よく家族をテーマにした小説だと、血の繋がりを意識させる作品ってけっこうあるんですよね。

いや、意味合いとしては、血の繋がりがなくても、そこには確かな絆がある的なほうがおおいでしょうか。

瀬尾まいこさんの『そして、バトンは渡された』なんかも、血の繋がりがなくたって、しっかりとした親子が登場しますよね。

すごく好きな作品の一つです。

東野圭吾さんの作品だと、この〈加賀恭一郎〉シリーズ全体で、家族を扱うものが多い。

『赤い指』や『麒麟の翼』なんてまさにそうだし、家族ってなんなんだろうって考えさせられるものがたくさんあります。

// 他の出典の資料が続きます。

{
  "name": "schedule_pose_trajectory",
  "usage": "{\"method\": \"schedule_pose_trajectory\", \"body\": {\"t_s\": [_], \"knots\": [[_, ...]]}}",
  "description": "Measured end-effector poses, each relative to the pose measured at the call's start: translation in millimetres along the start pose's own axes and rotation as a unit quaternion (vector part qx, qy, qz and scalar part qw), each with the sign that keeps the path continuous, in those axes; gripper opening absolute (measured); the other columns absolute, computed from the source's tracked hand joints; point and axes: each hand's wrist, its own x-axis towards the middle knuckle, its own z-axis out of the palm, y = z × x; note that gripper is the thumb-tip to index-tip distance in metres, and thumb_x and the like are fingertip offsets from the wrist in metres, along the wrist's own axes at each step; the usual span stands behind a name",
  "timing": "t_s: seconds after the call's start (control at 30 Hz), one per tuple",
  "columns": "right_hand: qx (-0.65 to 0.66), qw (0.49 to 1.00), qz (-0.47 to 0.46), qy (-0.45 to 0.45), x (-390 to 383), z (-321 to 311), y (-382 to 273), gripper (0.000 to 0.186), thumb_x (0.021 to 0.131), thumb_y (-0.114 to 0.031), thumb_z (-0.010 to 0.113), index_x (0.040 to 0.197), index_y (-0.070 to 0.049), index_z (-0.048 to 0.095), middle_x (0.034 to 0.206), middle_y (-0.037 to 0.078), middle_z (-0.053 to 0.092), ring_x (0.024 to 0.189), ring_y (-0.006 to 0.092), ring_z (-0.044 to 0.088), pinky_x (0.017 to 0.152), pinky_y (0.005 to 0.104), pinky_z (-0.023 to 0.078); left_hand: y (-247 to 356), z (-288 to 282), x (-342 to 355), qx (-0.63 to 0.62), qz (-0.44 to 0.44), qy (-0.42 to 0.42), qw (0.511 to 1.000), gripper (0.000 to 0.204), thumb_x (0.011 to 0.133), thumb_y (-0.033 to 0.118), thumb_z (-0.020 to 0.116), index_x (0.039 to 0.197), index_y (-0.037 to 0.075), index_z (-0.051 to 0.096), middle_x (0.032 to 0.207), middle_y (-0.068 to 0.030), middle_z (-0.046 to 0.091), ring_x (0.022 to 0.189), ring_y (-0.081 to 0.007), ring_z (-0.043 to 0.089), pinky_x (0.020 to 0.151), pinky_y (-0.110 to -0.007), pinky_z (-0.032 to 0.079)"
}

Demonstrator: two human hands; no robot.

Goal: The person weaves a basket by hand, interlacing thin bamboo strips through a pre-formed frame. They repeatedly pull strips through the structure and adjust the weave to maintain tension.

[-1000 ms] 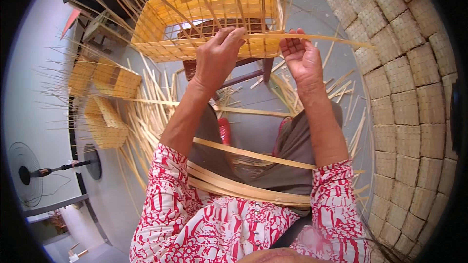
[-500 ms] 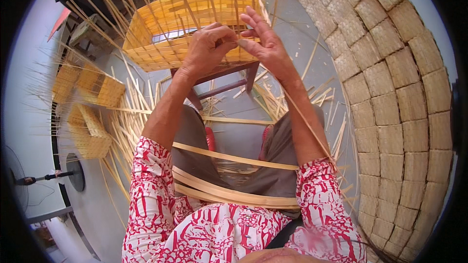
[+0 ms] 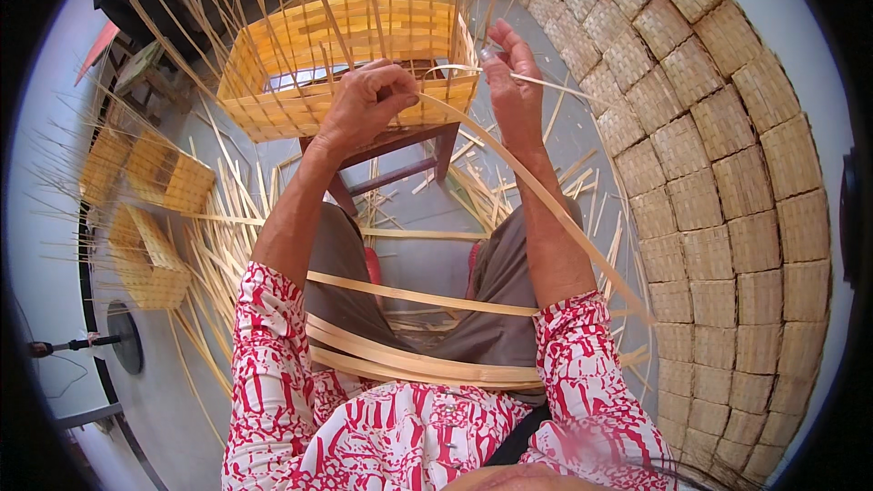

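Observation:
In front of me a yellow woven basket (image 3: 296,112) rests on a dark wooden stool (image 3: 400,141). Thin upright stakes (image 3: 323,32) stick up above its walls. My left hand (image 3: 368,102) is closed in a pinch at the basket's near rim, on a long flat bamboo strip (image 3: 546,191). From there the strip runs past my right forearm to the lower right. Just right of the basket, my right hand (image 3: 514,91) holds a thin pale strip end (image 3: 559,86) between thumb and fingers; it loops back over the rim among the stakes.
Several bamboo strips (image 3: 418,365) lie across my lap. More loose strips (image 3: 227,236) cover the floor at left and around the stool. Smaller woven baskets (image 3: 150,259) stand at far left near a fan (image 3: 125,336). Stacked woven pieces (image 3: 746,218) form a wall along the right.
My right hand has moved away from my left, to the right, drawing out a strip end. The long strip now bows out in front of my right forearm. The view has shifted slightly.

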Motion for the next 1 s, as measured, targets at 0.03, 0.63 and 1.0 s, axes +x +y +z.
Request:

『希望の糸』もその一つで、家族って血の繋がりだけじゃない、でも、血の繋がりがあるということだけでも、とても意味があるということを感じさせてくれます。

おわりに

東野圭吾さんの作品はやはりさすがとしか言いようがない。

プロローグを見ただけでは、いったいどんな話になるのかさっぱりわからない。

でも、そのプロローグがしっかりと重要な位置を占めているんですね。

〈加賀恭一郎〉シリーズはこれで11作目。

全部読むのは大変!って感じるかもですが、これが意外とするっと読めてしまいます。

それだけ一冊一冊がおもしろいからですね。